Si le principe de fonctionnement exact du HI-SCAN 6040 CTiX n’est pas détaillé par Smiths Detection — certainement pour des raisons de sécurité —, c’est probablement en partie comme cela que l’appareil peut détecter, par exemple, la présence d’explosifs, « y compris sous forme liquide », nous précise le Groupe ADP. « Chaque matière a une signature particulière d’absorption des rayons X, confirme Pierre Lhuissier. Il est également possible que la machine utilise d’autres sources d’énergie pour discriminer certains matériaux. Les géologues se servent par exemple d’une tomographie par les ondes sismiques pour analyser le cœur de la Terre. Des neutrons peuvent également être employés pour obtenir d’autres contrastes. »

Les aéroports entièrement équipés d’ici 2030

Dans les aéroports, l’un des premiers enjeux est d’aller plus vite. « Moins de passagers sont concernés par la fouille de leurs effets personnels : l’image analysée par l’agent de sûreté est plus détaillée, c’est donc moins d’envoi de bagages à la levée de doute », détaille le Groupe ADP. Pour tenir ce rythme, « il est possible que cette machine réalise moins d’images ou qu’elles soient bruitées. Dans ce cas, l’apprentissage automatique peut s’avérer être une aide pour gagner du temps. L’appareil sait quelle forme ou quelle matière d’un objet rechercher précisément », imagine le chargé de recherche du CNRS. 

La tomographie permet de voir l'intérieur des bagages en 3D. // Source : Smiths Detection
La tomographie permet de voir l’intérieur des bagages en 3D. // Source : Smiths Detection

Quoi qu’il en soit, sous ses airs de nouveauté, le système n’a absolument rien d’expérimental : « C’est une technologie très éprouvée, déjà utilisée depuis une dizaine d’années pour le contrôle des bagages en soute. La miniaturisation de ces équipements nous permet désormais de les installer dans nos terminaux », explique l’entreprise publique. D’autres pays utilisent déjà des appareils ce de genre depuis plusieurs années, ce qui explique pourquoi tous les aéroports ne forcent pas à vider son sac.

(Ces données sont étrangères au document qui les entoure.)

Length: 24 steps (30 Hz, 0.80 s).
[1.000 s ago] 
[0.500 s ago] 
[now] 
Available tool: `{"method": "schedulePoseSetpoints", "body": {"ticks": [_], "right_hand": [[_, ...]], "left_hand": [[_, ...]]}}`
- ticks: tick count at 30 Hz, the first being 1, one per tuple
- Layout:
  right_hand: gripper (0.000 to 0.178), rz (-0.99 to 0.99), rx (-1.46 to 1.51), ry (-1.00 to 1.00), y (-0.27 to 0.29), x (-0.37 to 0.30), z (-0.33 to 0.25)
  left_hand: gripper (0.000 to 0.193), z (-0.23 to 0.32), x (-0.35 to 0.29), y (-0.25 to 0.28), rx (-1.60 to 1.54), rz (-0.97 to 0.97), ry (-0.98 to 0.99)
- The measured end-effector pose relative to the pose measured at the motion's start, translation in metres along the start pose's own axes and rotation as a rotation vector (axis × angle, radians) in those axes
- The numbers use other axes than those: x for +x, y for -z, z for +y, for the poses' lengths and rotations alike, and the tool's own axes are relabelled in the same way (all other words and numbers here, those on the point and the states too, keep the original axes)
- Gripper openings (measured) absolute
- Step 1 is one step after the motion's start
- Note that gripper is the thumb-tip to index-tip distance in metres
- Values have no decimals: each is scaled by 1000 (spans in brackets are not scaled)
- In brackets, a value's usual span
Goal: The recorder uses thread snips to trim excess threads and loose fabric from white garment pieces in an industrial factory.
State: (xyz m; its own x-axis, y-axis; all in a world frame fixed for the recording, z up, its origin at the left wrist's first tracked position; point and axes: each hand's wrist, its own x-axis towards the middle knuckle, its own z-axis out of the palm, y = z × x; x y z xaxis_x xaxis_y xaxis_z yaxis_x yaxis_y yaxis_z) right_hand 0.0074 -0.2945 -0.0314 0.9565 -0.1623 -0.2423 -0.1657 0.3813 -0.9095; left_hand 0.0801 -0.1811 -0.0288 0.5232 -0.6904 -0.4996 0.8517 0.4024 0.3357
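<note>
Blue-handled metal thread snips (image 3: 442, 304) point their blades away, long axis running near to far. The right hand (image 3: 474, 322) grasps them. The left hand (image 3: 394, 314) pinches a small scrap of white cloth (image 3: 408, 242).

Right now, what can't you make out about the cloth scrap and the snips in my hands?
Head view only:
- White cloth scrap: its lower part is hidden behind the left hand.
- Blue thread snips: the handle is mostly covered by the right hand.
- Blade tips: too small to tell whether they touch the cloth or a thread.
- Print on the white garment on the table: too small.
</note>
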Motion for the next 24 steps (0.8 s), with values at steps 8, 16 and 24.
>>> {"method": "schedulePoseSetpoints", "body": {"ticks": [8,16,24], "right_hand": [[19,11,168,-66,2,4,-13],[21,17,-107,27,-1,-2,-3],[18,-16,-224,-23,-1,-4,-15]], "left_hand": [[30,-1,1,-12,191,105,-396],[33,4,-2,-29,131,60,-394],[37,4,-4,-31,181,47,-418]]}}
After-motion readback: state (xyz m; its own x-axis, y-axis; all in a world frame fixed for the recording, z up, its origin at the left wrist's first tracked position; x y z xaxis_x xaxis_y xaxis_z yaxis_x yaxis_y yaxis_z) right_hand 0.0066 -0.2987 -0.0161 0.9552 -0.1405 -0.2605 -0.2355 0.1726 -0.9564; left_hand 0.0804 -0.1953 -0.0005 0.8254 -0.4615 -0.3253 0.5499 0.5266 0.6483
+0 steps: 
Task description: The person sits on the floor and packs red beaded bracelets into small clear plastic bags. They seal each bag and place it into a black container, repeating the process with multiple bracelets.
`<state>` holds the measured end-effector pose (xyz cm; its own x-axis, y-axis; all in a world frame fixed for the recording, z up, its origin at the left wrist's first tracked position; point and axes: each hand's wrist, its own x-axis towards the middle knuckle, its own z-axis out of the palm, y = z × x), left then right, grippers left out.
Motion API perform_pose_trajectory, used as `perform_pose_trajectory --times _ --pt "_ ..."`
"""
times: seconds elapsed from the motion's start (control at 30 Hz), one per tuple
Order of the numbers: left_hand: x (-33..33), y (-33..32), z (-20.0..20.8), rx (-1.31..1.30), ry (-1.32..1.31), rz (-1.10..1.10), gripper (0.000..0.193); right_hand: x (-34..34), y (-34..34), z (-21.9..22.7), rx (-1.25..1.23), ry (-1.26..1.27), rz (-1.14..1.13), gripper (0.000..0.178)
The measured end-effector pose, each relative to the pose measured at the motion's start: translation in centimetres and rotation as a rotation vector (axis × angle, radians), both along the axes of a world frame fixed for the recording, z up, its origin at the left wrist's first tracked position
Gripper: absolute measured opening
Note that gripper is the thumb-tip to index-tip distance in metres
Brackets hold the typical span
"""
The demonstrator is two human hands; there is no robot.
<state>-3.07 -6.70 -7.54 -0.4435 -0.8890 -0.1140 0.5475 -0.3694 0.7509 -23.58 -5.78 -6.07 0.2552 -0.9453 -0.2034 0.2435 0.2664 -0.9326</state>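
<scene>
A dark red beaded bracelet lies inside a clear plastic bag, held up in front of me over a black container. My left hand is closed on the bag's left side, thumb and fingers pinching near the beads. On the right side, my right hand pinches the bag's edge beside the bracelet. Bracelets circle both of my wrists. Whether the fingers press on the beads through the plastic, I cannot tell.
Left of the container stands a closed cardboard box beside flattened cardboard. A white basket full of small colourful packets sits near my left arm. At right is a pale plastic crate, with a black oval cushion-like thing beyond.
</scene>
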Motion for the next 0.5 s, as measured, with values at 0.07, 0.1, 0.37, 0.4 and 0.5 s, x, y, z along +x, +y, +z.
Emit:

Malgré tout, le déploiement ne se fera pas un clin d’œil : « Au total, ce sont plus de 200 lignes à équiper sur Paris-CDG et Paris-Orly, à l’horizon 2030 ». Sans compter que « ces nouveaux équipements nécessitent une formation et un accompagnement des agents de sûreté à la lecture et l’analyse de ces images 3D ». À vous désormais de repérer un HI-SCAN 6040 CTiX la prochaine fois que vous irez dans un aéroport parisien, une garantie de faire la queue moins longtemps et de ne plus avoir à déballer tout son sac.